QA Label Control Specialist - Cell Therapy; GMP Manufacturing 2nd shift

QA Label Control Specialist - Cell Therapy (GMP Manufacturing) 2nd Shift

Base pay range: $57,242.00/yr - $72,717.00/yr

SOKOL GxP Services is seeking a QA Label Control Specialist (2nd Shift) to support our client's Cell Therapy Manufacturing facility in Summit, NJ. In this role, you will execute label control, issuance, and printing activities to ensure compliance with FDA, cGMP, and internal quality standards for clinical and commercial cell therapy products.

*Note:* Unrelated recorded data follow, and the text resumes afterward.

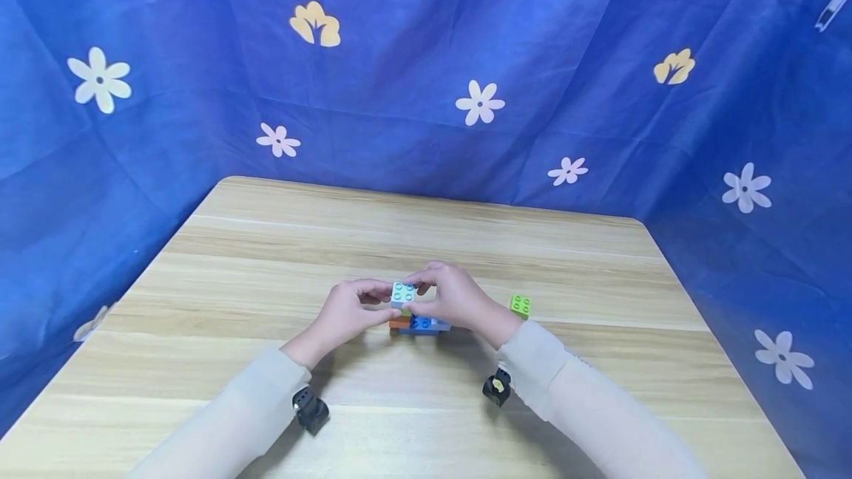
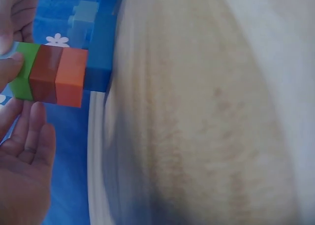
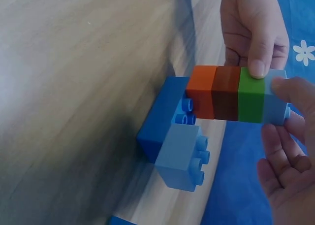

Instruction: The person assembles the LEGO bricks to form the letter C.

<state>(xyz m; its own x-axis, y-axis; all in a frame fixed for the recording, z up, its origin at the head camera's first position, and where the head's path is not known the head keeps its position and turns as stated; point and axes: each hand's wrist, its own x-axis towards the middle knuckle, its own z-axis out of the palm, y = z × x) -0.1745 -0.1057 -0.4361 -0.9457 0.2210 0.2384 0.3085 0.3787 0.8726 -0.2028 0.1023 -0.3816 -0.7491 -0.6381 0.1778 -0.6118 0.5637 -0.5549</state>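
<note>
A column of orange, brown, green and light blue bricks rises from one end of a blue base. Another light blue brick sits on the base's other end. My left hand pinches the upper column, its thumb at the green brick in the right wrist view. From the other side my right hand grips the top light blue brick, thumb against its side. In the left wrist view, the column's orange brick meets the blue base.
A loose lime green brick lies on the wooden table, beyond my right wrist. Blue cloth with flowers hangs behind and beside the table. Part of a blue piece shows at the bottom edge of the right wrist view.
</note>
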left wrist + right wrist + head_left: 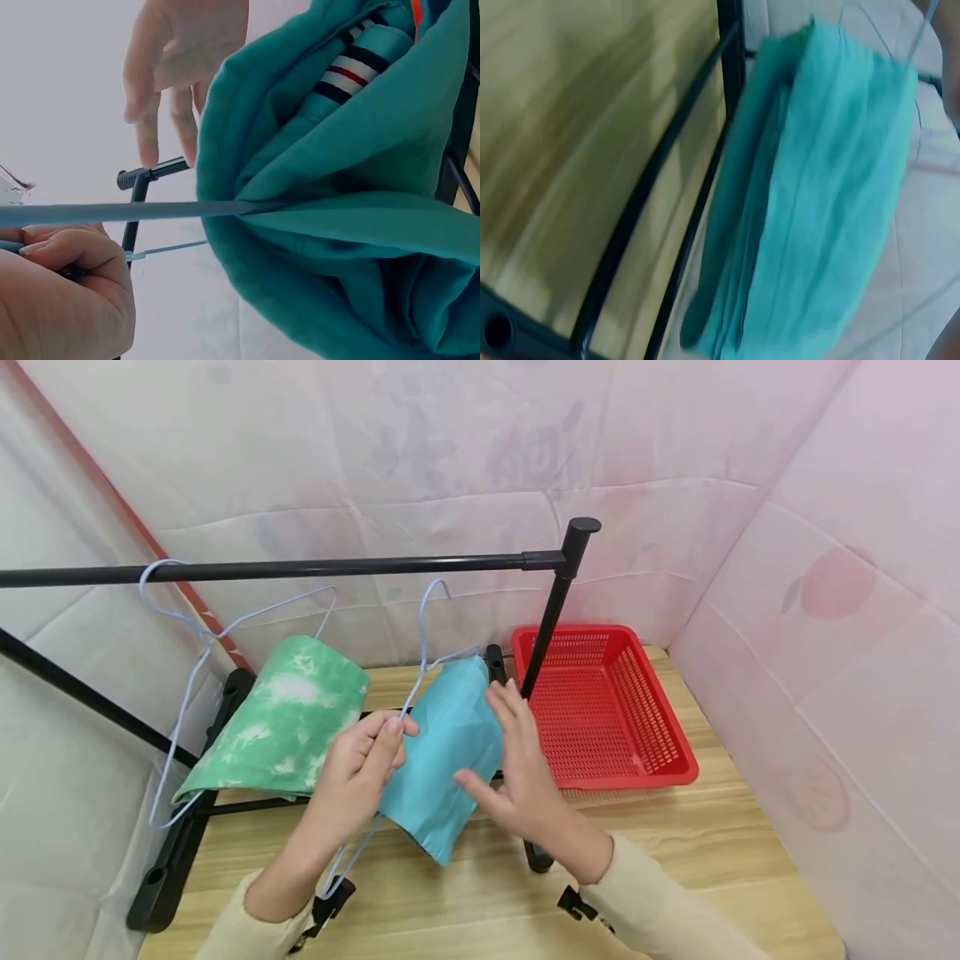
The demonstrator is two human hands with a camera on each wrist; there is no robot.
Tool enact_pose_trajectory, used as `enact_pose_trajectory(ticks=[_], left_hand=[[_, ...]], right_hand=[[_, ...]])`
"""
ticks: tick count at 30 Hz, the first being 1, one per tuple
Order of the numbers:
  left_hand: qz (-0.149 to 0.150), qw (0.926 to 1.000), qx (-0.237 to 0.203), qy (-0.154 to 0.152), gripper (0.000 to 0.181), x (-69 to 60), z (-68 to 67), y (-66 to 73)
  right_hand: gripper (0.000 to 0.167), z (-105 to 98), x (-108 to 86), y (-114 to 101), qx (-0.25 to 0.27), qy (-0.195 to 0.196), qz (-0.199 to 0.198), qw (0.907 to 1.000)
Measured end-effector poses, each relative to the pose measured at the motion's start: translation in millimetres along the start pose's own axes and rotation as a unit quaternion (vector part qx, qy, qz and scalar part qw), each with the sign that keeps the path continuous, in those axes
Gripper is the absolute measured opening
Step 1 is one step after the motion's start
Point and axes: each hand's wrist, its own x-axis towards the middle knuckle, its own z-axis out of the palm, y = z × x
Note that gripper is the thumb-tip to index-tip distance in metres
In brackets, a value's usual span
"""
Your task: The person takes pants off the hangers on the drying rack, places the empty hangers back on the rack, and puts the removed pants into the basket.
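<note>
Now, hanger (424,665): prob at straightening stage, blue cloth (442,752) draped on it
Black rail (337,567): next move likely calls for getting hanger's hook (435,582) over it
L hand (356,777): fingers pinching hanger wire, hook above them
R hand (519,781): fingers loose, gripping nothing; contact w/ cloth unclear
Cloth: btwn L & R fingers

Printed fabric walls (465,460) around a wood-grain table (712,852) suggest a small curtained-off booth.
</note>
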Motion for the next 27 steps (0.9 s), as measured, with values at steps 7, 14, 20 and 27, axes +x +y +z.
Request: enact_pose_trajectory(ticks=[7,14,20,27], left_hand=[[0.002,1.0,-0.004,0.003,0.028,-0.2,6.6,-1.0],[0.005,0.9998,-0.012,0.016,0.03,1.7,12.5,-4.1],[-0.006,0.9992,-0.027,0.029,0.031,1.8,20.0,-6.1],[-0.004,0.9981,-0.047,0.039,0.033,2.3,27.7,-5.6]], right_hand=[[0.108,20.8,-11.9,-16.1,-0.028,-0.057,-0.025,0.9977],[0.125,32.7,-19.1,-25.7,-0.045,-0.122,-0.012,0.9914],[0.125,45.3,-27.0,-30.7,-0.117,-0.161,-0.013,0.98],[0.092,56.8,-31.1,-33.4,-0.137,-0.132,-0.024,0.9814]])
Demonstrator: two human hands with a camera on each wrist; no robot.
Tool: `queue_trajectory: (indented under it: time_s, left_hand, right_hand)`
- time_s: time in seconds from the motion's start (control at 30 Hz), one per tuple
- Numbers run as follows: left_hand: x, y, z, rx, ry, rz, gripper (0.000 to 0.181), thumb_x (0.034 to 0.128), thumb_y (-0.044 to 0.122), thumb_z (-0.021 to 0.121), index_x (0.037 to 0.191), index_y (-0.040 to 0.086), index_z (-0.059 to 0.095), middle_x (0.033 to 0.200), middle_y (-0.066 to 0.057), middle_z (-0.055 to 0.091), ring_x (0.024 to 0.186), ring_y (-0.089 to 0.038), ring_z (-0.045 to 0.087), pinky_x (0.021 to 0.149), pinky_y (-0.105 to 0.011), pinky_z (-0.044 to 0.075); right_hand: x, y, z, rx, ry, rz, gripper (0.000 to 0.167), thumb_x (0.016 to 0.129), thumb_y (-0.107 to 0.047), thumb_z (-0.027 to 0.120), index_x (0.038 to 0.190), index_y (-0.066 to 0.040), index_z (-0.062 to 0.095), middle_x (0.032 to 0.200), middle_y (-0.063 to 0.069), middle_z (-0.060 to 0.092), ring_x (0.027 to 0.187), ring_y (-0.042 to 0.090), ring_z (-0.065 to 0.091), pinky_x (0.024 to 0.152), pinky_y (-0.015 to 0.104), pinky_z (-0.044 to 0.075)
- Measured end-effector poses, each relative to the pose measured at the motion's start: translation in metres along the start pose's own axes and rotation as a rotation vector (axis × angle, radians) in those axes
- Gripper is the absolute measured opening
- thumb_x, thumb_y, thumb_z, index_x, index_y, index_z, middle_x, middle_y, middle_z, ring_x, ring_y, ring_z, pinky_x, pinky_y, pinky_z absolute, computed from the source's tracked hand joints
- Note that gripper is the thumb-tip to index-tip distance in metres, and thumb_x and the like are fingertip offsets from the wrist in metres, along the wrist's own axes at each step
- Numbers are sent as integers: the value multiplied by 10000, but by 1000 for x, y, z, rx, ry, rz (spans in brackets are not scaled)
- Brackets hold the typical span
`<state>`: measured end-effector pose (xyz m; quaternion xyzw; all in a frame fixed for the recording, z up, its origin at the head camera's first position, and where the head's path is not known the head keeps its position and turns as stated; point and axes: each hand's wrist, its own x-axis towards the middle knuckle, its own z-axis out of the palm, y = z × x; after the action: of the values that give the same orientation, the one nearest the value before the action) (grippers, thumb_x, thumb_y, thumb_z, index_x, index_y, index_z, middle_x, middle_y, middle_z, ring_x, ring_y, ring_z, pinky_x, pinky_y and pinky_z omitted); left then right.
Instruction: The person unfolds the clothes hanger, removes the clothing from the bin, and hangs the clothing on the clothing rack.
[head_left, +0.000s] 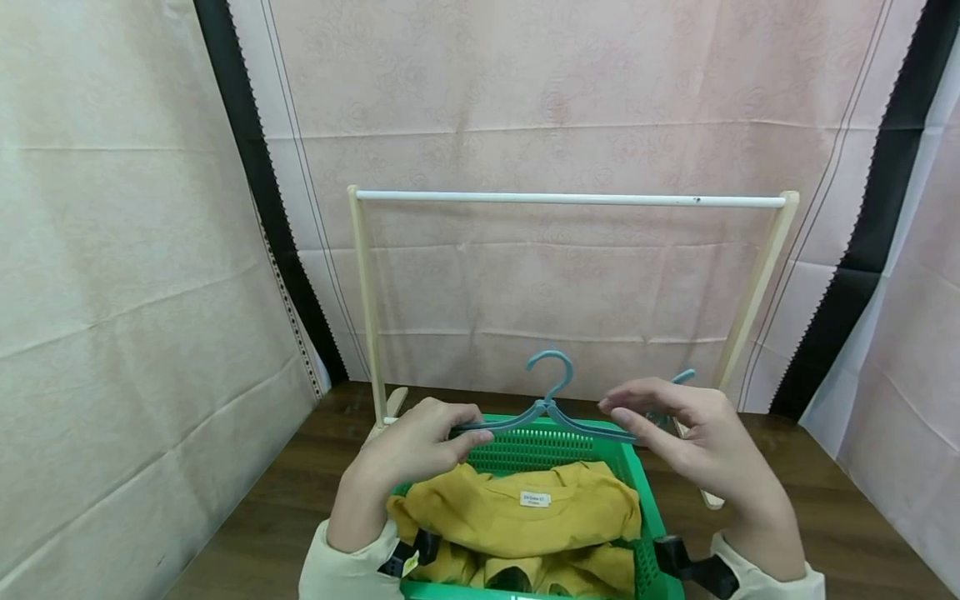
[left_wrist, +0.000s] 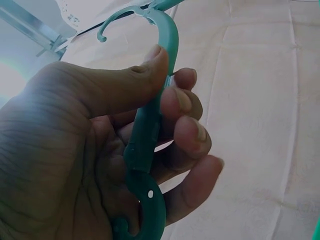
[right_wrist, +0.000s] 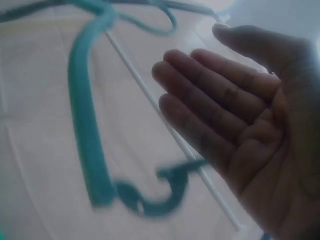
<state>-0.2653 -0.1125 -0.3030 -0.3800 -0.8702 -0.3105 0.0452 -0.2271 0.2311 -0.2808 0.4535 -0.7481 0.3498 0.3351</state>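
Note:
My left hand (head_left: 423, 442) grips one arm of a blue plastic clothes hanger (head_left: 551, 408), its hook pointing up above the basket. In the left wrist view, the thumb and curled fingers pinch the hanger arm (left_wrist: 149, 125). Beside the hanger's other end is my right hand (head_left: 693, 429), fingers extended and holding nothing. The right wrist view has the open palm (right_wrist: 260, 135) next to the hanger's curled end (right_wrist: 150, 207). Another blue piece (head_left: 684, 377) shows behind the right hand, mostly hidden; I cannot tell whether it belongs to this hanger.
Below the hands, a green basket (head_left: 648, 500) holds a folded yellow garment (head_left: 517, 521) with a white label. Behind it stands a rack with a white rail (head_left: 570, 199) and pale side posts (head_left: 366, 300). Everything is on a brown wooden table (head_left: 255, 533), with pale cloth walls around.

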Motion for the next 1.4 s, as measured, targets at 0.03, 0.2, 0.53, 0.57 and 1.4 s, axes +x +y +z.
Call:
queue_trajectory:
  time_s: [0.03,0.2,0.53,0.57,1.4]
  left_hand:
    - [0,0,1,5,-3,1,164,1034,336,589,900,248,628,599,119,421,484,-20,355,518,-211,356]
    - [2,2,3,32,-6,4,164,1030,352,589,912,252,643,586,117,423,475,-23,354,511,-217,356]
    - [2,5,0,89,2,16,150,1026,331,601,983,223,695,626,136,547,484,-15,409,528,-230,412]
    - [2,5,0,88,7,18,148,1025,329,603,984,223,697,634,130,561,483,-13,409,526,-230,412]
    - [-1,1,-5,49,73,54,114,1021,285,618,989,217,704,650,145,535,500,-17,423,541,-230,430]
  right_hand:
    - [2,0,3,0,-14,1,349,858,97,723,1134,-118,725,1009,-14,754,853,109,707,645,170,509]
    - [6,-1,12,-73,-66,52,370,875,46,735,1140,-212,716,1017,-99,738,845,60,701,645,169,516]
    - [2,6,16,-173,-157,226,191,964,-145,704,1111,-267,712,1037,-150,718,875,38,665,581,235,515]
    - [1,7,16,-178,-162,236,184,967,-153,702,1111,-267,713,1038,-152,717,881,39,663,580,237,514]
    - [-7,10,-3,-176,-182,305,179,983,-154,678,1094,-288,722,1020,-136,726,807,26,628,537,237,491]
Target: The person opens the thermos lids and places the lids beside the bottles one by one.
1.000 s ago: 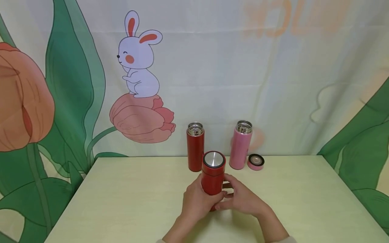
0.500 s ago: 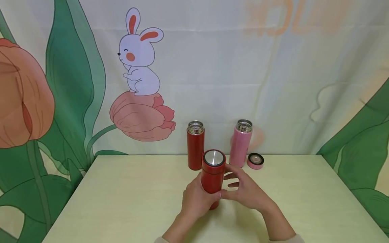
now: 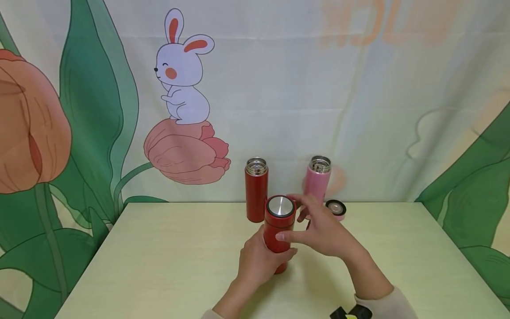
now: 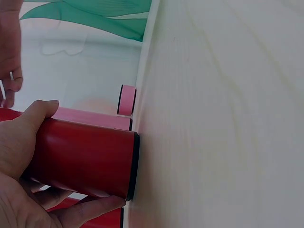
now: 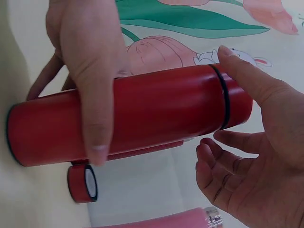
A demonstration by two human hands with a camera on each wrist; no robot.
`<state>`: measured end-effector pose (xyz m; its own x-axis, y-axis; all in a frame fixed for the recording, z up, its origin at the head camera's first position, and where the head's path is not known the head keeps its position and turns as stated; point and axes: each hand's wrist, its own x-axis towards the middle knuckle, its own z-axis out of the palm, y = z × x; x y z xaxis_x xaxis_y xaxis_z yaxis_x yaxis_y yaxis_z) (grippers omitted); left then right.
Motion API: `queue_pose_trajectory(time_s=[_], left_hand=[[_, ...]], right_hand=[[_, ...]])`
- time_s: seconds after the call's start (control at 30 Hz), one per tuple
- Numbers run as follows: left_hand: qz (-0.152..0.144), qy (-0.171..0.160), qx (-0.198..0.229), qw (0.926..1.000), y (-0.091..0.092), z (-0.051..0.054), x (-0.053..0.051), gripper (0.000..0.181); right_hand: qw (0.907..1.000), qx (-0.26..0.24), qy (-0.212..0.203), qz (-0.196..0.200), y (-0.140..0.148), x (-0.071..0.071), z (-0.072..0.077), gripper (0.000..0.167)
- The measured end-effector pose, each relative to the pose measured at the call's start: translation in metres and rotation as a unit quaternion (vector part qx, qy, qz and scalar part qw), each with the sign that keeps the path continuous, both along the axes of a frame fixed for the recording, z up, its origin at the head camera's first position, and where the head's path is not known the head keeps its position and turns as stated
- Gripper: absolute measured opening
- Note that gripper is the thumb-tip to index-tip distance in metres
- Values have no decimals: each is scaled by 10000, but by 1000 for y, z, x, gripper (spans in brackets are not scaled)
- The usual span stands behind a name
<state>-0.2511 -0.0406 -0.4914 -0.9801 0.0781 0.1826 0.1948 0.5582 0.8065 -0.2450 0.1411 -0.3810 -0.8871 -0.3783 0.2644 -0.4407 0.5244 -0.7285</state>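
My left hand (image 3: pixel 259 259) is wrapped around the lower body of a red thermos bottle (image 3: pixel 275 232), which stands upright with its silver-topped lid (image 3: pixel 280 207) on. In the left wrist view the bottle's dark base is at or close to the tabletop. Around the lid's right side, my right hand (image 3: pixel 324 228) has its thumb and forefinger spread. The right wrist view has the thumb by the lid's edge and the other fingers loosely bent below it; firm contact cannot be made out.
Behind stand a lidless red bottle (image 3: pixel 256 195) and a lidless pink bottle (image 3: pixel 317 179). A pink lid (image 3: pixel 336 208) lies right of the pink one. A red lid (image 5: pixel 81 183) shows in the right wrist view. A printed cloth (image 3: pixel 378 110) hangs behind the table (image 3: pixel 167 266).
My right hand has risen from beside the bottle's lower body to its lid, now covering part of the pink bottle. The left hand and the held bottle stay in place.
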Motion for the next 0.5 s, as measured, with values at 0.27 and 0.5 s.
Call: queue_pose_trajectory(time_s=[0.27,0.5], left_hand=[[10,-258,128,9996,1,-1,-2,66],[30,-195,-33,9998,1,0,-1,66]], right_hand=[[9966,751,-29,-325,-5,-2,25,83],[9943,1046,101,-191,-13,-6,35,80]])
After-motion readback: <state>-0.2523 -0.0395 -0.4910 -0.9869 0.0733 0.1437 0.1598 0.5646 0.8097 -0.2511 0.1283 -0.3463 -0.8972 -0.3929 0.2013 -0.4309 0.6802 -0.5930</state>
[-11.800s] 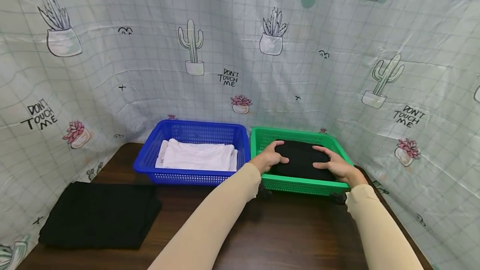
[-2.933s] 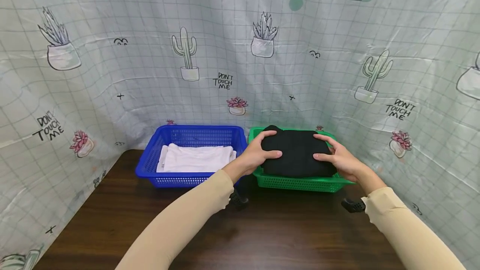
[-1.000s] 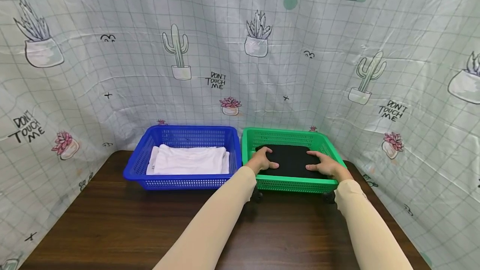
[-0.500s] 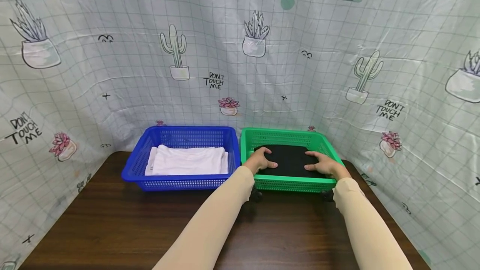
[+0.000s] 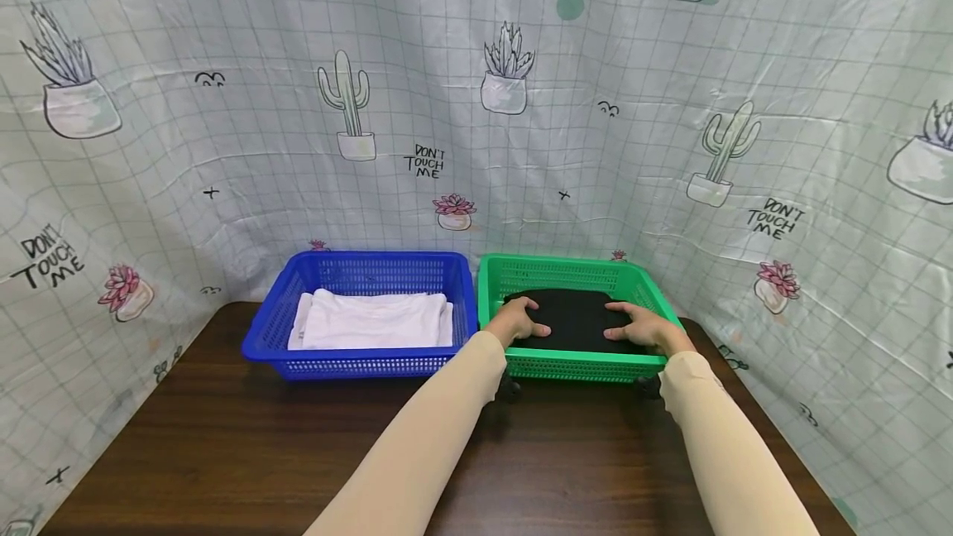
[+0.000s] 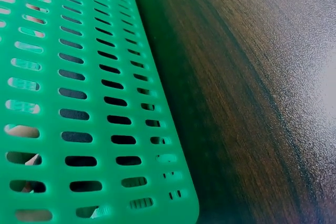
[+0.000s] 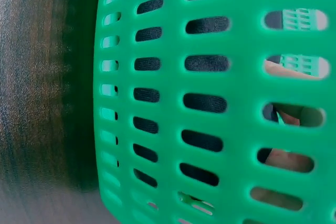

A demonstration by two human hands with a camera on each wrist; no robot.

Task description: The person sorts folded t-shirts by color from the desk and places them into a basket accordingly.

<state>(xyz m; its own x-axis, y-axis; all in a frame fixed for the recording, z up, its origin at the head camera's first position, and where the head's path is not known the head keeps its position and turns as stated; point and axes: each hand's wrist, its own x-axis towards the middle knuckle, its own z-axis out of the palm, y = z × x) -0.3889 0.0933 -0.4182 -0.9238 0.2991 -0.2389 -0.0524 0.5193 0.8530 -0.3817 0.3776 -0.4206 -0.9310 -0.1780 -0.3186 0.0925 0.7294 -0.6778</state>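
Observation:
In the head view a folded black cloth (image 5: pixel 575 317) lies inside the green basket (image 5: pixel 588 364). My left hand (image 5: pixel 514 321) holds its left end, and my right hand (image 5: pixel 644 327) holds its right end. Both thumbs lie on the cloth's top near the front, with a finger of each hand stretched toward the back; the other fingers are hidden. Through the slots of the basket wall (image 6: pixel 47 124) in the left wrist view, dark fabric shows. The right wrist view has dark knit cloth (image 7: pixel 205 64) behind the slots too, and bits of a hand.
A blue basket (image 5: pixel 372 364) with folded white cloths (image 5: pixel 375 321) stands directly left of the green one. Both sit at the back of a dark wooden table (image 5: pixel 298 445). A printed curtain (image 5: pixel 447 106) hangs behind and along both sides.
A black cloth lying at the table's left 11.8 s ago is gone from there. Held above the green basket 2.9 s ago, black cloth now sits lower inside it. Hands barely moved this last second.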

You will be responsible for preparing, verifying, and issuing in-process and final product labels, maintaining documentation accuracy, and supporting inspection readiness. This position collaborates closely with Manufacturing, Quality Assurance, Quality Control, and CTDO operations to ensure timely label delivery and error‑free execution of GMP processes.

This is an excellent opportunity for someone with hands‑on labeling experience in a regulated biopharmaceutical environment, strong documentation discipline, and the ability to work independently on a fast‑paced shift supporting patient‑critical therapies.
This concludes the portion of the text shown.